§ **Supplied data**:
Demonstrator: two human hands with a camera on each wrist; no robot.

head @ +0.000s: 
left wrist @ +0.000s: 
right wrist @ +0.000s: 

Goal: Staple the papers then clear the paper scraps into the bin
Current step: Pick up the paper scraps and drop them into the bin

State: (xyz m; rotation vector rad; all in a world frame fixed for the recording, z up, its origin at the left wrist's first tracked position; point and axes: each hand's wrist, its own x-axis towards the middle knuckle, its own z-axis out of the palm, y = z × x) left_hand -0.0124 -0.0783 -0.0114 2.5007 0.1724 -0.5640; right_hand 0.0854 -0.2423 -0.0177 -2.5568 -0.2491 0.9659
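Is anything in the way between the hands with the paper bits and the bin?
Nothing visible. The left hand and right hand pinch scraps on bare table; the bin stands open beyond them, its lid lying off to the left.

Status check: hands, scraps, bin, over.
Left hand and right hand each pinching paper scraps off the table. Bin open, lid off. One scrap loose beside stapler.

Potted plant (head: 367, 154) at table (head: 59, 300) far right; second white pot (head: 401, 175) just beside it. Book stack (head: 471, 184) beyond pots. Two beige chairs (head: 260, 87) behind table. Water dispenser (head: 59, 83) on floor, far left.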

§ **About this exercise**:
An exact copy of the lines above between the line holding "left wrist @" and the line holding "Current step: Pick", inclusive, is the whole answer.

§ **Expected answer**:
left wrist @ +0.000s: 
right wrist @ +0.000s: 

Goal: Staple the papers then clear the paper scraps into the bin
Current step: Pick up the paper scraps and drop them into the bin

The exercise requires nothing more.